Copy out, exactly, the first line of the entries below and every line after it through the one containing "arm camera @".
(Beginning of Exercise materials)
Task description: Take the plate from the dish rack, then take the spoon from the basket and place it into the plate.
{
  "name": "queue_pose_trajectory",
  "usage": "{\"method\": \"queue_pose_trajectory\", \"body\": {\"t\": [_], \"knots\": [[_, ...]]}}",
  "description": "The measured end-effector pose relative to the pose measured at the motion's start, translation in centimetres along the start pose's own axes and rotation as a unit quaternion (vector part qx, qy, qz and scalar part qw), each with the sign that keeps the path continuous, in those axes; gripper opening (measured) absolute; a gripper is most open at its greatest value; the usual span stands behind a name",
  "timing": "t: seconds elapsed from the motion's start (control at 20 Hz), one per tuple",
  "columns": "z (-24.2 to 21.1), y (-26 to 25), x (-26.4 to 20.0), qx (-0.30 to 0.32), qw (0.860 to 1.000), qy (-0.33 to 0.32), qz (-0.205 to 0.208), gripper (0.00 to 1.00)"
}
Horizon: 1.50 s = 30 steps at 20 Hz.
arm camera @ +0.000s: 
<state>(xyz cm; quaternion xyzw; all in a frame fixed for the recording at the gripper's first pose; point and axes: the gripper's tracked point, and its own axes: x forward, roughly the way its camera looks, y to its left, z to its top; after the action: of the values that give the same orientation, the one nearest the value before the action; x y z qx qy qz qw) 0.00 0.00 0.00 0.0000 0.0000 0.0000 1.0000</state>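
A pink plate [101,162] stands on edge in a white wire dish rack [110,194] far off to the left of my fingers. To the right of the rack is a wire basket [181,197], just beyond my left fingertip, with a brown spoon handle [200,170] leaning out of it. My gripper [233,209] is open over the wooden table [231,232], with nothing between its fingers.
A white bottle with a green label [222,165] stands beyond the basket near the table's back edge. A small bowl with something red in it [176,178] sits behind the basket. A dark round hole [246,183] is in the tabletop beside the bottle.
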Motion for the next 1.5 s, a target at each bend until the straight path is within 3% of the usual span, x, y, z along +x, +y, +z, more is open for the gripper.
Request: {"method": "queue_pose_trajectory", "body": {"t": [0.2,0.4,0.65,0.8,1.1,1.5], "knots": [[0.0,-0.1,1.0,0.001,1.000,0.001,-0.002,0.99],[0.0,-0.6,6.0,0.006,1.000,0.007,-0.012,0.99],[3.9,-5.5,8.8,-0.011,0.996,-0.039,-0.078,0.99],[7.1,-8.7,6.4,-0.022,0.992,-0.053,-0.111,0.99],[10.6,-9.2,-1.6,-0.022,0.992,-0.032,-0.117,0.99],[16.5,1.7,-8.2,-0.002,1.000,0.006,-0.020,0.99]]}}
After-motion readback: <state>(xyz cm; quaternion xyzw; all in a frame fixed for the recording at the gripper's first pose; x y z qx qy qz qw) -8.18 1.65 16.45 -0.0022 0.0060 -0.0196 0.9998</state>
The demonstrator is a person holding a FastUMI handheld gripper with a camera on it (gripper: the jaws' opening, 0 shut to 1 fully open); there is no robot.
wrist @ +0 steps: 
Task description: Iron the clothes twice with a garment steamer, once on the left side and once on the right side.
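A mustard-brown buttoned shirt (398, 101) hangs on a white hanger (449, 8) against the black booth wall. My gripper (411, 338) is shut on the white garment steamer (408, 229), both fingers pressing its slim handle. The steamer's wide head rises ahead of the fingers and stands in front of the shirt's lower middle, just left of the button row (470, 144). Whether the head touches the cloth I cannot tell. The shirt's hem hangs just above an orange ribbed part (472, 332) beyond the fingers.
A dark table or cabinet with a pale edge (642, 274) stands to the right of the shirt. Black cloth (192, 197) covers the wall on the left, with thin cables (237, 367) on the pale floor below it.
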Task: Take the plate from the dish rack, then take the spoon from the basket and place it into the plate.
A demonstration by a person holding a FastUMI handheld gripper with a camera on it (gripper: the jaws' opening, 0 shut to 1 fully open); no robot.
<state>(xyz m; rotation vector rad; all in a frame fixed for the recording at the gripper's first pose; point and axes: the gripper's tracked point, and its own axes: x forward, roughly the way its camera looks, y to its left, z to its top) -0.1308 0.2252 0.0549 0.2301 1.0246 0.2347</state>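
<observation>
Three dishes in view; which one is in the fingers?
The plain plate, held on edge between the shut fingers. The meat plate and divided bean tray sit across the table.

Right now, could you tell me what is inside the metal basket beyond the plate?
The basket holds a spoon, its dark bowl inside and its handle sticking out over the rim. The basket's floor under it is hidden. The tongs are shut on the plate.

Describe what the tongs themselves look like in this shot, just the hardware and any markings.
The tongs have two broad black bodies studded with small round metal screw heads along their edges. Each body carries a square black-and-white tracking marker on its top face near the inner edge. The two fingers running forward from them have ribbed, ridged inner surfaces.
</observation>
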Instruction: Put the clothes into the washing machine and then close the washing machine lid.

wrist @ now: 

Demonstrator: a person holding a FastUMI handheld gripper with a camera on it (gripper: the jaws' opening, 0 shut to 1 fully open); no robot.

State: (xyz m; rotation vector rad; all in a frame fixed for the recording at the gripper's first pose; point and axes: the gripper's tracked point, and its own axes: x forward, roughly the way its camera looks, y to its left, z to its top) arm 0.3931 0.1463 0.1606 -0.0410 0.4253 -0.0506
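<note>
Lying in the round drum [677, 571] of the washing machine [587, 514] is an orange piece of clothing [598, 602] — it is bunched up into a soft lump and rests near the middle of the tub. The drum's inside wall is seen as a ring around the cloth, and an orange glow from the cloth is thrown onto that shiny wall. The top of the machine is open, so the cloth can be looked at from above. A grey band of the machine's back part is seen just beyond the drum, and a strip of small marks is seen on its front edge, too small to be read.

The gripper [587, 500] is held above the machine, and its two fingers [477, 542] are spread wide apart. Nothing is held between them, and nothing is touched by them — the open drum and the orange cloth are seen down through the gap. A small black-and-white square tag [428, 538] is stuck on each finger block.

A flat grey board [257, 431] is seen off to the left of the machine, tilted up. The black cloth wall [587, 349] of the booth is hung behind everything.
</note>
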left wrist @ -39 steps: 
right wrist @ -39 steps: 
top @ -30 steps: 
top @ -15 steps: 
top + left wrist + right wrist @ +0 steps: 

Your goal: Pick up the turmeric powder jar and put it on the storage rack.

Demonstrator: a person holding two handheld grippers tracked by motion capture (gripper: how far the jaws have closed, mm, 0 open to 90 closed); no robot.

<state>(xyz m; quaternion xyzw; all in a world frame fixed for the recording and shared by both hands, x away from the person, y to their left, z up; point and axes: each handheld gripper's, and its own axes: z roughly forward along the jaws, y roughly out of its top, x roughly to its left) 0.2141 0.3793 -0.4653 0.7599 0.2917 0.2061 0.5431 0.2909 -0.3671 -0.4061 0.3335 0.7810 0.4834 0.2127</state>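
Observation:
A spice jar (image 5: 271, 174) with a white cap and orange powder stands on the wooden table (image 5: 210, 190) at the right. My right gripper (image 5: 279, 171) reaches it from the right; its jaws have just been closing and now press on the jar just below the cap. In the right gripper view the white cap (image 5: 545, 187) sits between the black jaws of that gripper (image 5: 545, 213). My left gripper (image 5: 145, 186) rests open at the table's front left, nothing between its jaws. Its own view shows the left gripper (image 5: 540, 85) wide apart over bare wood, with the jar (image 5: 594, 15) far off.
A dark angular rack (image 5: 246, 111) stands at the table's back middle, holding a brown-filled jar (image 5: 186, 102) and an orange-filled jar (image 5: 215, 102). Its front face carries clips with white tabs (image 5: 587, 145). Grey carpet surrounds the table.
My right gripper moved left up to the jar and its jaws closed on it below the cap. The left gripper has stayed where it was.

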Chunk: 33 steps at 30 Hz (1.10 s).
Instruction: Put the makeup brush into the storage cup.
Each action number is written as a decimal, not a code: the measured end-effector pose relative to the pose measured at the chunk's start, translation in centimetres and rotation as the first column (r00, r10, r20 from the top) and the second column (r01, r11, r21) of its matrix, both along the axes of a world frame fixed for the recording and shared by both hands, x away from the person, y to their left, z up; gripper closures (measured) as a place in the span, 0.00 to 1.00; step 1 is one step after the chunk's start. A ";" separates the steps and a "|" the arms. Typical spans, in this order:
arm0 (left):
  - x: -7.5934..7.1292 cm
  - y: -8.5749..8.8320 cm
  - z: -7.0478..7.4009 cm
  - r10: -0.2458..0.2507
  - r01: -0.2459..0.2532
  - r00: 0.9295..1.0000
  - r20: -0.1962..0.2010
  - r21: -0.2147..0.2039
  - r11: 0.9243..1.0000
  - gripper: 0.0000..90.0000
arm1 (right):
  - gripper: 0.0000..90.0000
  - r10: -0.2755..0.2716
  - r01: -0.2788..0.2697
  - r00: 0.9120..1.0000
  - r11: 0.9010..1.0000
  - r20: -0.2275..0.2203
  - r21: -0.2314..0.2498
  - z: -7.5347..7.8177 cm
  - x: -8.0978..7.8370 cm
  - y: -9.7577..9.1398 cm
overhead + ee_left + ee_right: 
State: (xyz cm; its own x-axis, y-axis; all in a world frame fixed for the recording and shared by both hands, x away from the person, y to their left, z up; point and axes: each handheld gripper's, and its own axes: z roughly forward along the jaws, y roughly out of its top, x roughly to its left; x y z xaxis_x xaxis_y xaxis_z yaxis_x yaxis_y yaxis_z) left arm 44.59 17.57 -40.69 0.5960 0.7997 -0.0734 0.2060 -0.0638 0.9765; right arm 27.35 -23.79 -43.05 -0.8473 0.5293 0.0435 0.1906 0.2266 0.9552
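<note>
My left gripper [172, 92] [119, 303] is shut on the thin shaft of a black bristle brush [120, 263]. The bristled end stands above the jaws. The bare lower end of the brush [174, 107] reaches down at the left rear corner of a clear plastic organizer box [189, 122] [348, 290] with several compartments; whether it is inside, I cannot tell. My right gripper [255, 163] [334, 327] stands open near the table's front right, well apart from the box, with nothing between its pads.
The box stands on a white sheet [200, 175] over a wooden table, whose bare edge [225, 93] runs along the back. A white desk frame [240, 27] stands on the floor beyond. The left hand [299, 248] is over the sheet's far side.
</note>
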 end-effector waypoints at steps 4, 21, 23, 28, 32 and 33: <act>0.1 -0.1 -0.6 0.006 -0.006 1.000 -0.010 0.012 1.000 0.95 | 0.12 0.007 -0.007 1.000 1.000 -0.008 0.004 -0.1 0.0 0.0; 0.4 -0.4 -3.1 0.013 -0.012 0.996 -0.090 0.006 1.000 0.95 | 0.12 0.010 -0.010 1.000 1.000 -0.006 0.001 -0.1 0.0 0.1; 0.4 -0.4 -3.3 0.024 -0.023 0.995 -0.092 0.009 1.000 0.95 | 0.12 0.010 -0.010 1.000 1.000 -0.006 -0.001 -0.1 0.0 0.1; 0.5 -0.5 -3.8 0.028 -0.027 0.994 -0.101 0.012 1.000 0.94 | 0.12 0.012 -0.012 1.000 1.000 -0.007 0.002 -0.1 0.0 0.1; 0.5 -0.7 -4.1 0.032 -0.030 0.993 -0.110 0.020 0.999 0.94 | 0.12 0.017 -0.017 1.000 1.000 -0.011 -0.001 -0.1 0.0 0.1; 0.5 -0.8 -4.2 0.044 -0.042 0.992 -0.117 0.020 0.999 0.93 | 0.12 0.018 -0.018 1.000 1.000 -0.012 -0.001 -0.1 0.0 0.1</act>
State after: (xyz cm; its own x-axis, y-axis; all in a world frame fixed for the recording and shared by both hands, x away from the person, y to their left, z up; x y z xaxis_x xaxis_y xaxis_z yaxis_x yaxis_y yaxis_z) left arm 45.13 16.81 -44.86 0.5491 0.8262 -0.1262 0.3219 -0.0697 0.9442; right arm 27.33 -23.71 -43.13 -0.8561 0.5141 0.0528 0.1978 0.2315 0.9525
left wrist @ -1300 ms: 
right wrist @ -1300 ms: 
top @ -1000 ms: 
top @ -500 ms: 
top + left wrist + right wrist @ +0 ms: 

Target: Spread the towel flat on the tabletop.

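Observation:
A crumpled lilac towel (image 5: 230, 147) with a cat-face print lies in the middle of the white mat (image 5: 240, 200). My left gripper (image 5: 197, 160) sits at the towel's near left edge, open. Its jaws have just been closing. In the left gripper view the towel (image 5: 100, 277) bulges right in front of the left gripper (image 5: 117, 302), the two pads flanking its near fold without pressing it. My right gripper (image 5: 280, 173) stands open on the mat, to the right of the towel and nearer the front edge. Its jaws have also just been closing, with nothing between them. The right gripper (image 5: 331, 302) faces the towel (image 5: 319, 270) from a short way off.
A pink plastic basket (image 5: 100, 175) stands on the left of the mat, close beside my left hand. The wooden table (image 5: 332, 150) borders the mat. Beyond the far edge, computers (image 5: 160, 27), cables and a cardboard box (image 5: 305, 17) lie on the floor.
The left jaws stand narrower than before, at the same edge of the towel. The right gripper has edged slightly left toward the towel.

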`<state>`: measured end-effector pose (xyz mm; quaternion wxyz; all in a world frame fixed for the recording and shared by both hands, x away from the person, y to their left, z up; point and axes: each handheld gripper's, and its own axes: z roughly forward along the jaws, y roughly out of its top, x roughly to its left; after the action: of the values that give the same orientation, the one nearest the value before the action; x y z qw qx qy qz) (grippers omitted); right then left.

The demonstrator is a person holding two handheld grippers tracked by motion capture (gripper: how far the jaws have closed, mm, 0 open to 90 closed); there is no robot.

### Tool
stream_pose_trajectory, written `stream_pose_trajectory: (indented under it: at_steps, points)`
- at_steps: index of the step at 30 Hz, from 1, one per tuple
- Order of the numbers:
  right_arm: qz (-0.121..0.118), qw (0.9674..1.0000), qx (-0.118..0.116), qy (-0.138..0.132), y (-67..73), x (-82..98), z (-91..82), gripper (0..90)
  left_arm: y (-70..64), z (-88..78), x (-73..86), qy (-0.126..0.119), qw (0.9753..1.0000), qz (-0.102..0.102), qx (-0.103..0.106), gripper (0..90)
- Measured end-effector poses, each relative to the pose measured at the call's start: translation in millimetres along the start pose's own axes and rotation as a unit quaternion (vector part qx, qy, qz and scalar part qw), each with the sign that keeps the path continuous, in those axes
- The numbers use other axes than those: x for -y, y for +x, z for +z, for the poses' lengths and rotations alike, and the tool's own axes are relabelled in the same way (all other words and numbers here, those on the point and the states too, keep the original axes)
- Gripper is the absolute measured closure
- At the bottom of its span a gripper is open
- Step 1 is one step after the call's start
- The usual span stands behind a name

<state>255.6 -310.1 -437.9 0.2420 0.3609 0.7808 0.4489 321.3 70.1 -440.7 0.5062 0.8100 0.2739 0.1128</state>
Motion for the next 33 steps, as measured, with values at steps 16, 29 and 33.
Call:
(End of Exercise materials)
▶ _Solved exercise_
Task description: Take the plate from the dish rack, then take the spoon from the basket and place it into the plate.
{
  "name": "queue_pose_trajectory",
  "usage": "{\"method\": \"queue_pose_trajectory\", \"body\": {\"t\": [_], \"knots\": [[_, ...]]}}",
  "description": "The measured end-effector pose relative to the pose measured at the motion's start, translation in centimetres along the start pose's own axes and rotation as a unit quaternion (vector part qx, qy, qz and scalar part qw), each with the sign that keeps the path continuous, in those axes; gripper opening (measured) absolute; a gripper is most open at its greatest value; the usual span stands behind a name",
  "timing": "t: seconds elapsed from the motion's start (control at 20 Hz), one per tuple",
  "columns": "z (-24.2 to 21.1), y (-26 to 25), x (-26.4 to 20.0), qx (-0.30 to 0.32), qw (0.860 to 1.000), qy (-0.33 to 0.32), qz (-0.205 to 0.208), gripper (0.00 to 1.00)"
}
Horizon: 1.50 s = 30 steps at 20 Hz.
arm camera @ +0.000s: 

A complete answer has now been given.